Christopher Imumolen, presidential candidate of the Accord Party in the 2023 election, says Nigeria is living under a self-imposed oil curse that has fuelled poverty, corruption, and institutional decay.
Imumolen traced the country’s economic stagnation to decades of rent-seeking, extreme centralisation, and neglect of productive sectors since the 1970 oil boom.
He spoke in Abuja on Thursday at the 2025 Political Economy and Leadership Summit with the theme “Political Economy of Nation Building: The World’s Unfinished Business”.
The summit was organised by the International Institute of Experts on Political Economy and Administration (IIEPEA) Canada, in collaboration with the United World Congress of Diplomats (UN-WCD).
Imumolen said the 1986 Structural Adjustment Programme was a missed opportunity that liberalised trade at a huge social cost, collapsed public services, and failed to break Nigeria’s oil addiction.
He added that successive governments continued to mismanage oil wealth through subsidies, multiple exchange rate regimes, and unsustainable debts.
His words: “Oil still accounts for over 90 percent of foreign exchange earnings and about 50 percent of government revenue.
“The economy remains highly vulnerable to global oil prices.
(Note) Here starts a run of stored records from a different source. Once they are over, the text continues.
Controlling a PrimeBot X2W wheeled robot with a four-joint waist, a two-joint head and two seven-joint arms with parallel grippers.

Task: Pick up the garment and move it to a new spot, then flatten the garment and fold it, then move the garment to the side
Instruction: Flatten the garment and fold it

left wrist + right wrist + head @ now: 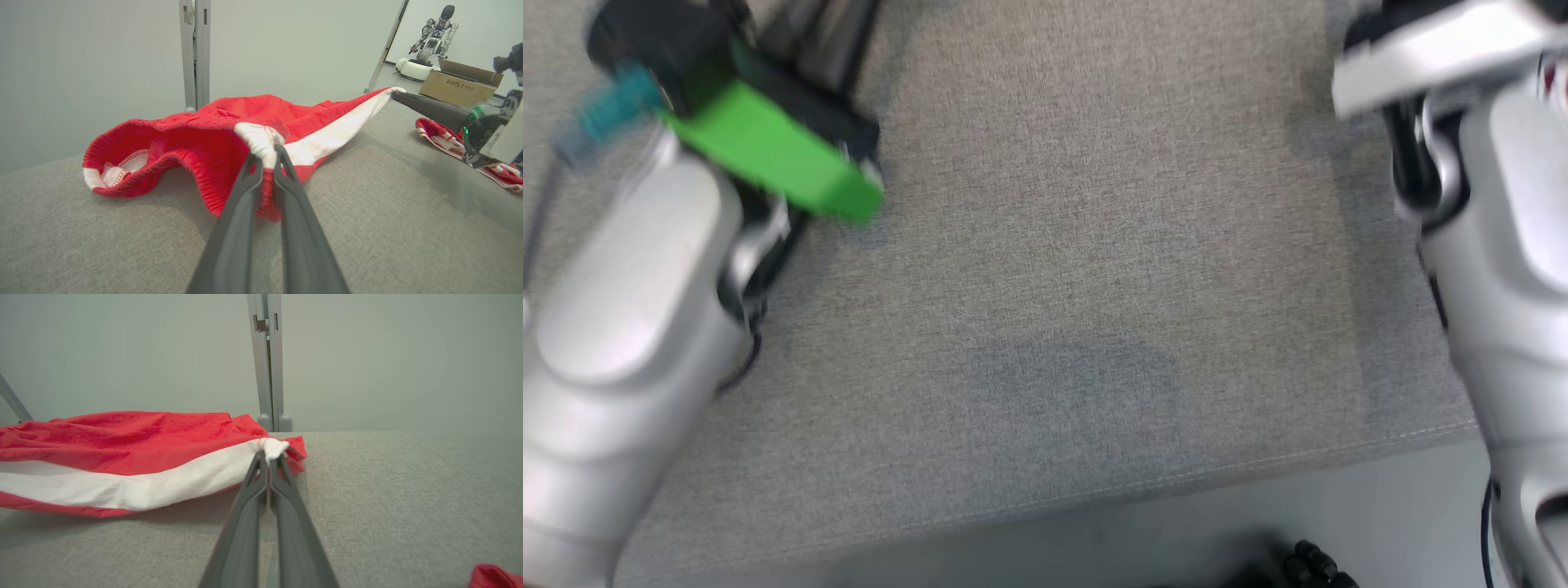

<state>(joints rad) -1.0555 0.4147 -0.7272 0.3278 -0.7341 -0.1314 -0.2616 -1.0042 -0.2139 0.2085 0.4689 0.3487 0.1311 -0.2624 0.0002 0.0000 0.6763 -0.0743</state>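
Left claw (267, 154), right claw (269, 455) on opposite garment (212, 126) corners.

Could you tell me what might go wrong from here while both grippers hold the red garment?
The right gripper pinches just the white corner of the garment; a hard pull could free it. The waistband beside the left gripper sags bunched, so creases may get folded in.
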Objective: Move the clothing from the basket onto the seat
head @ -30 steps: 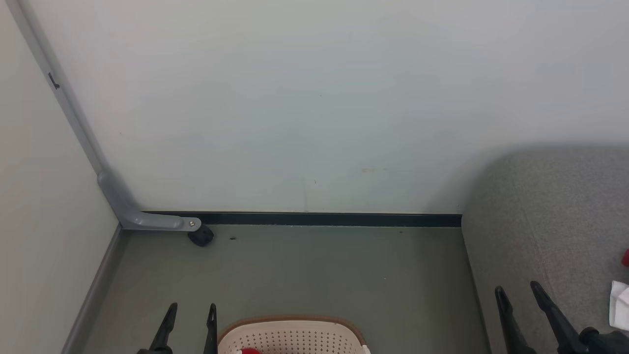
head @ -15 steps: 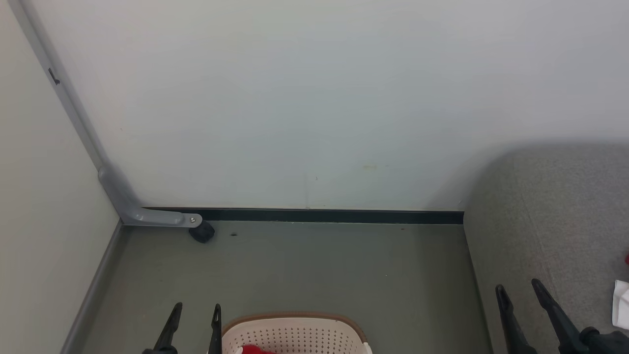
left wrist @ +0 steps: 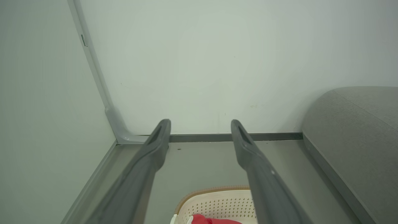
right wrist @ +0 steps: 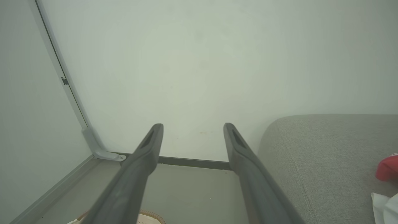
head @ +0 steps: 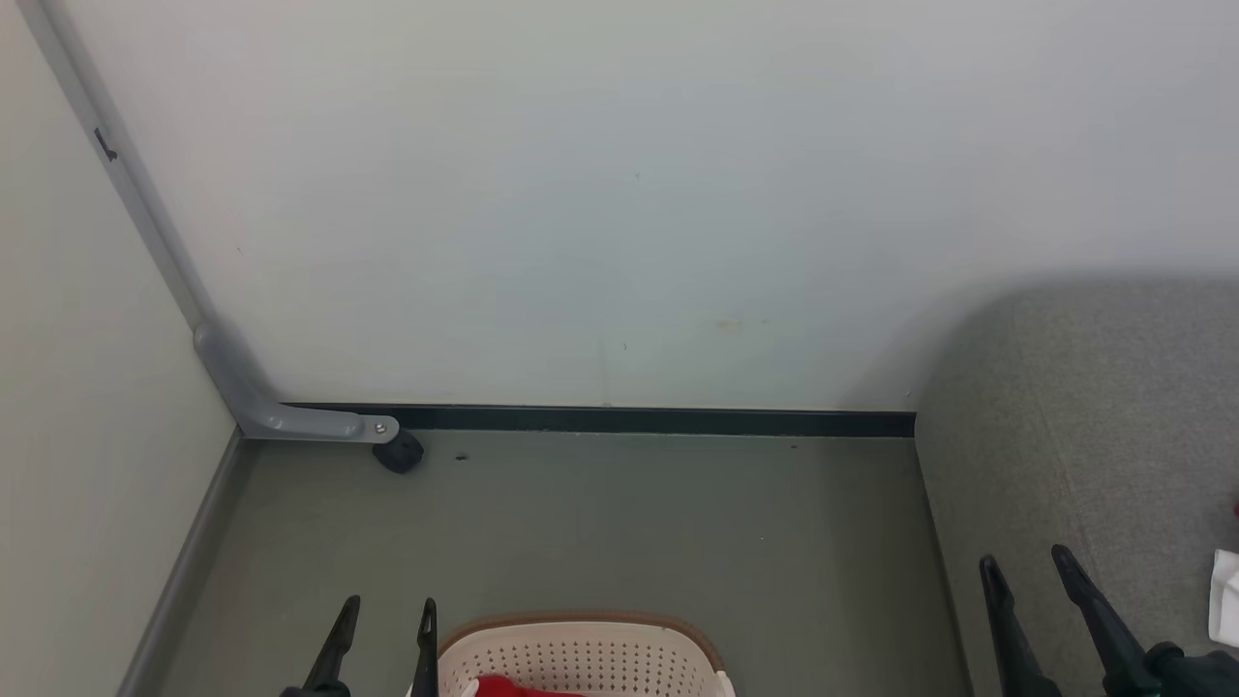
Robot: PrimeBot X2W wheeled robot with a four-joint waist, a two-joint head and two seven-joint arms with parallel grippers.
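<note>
Both sets of jaws are spread wide with nothing in them. The left gripper [head: 391, 605] hangs over the floor [head: 629, 523] just left of the basket [head: 581, 621]. The red clothing [head: 508, 687] in there sits low and to the right of its fingers, not touching. The right gripper [head: 1024, 560] hovers at the seat [head: 1094, 407] edge. A white cloth [head: 1227, 595] and a red piece [right wrist: 387, 168] lie on the cushion off to its right, near but apart. The basket stands between the two grippers.

The basket [head: 581, 656] and the seat [head: 1084, 416] stand on the floor [head: 629, 523].
</note>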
The resource cost, we call it resources curse, as oil itself is a blessing or a curse.
“God has provided us with so many resources, yet as a nation, we likely could survive on the same resources we have. Massive wealth exists alongside extreme poverty in the same country.
Nigeria has one of the highest rates of income inequalities and vied with India for the title of world poverty capital.”
The Accord Party chieftain said political power in Nigeria is often sought as a means to control oil revenues and sustain patronage networks.
He lamented that despite decades of oil earnings, Nigeria still suffers from critical deficits in power, roads, railways, and refineries.
Imumolen noted that the economy has experienced low growth, recession, and rising inflation, which reached over 33 percent last year, while debt servicing continues to consume much of the country’s revenue.
He acknowledged that the current administration has introduced bold reforms such as petrol subsidy removal and the unification of foreign exchange windows.
He, however, said the measures have triggered sharp increases in the cost of living, causing widespread public anguish.
Imumolen warned that unless Nigeria makes a radical shift from an extractive economy to a productive one, its future will remain constrained by the same resources meant to bless it.
“We must build strong institutions that enforce the rule of law, protect property rights, and prioritise agriculture, manufacturing and technology over rent-seeking,” he said.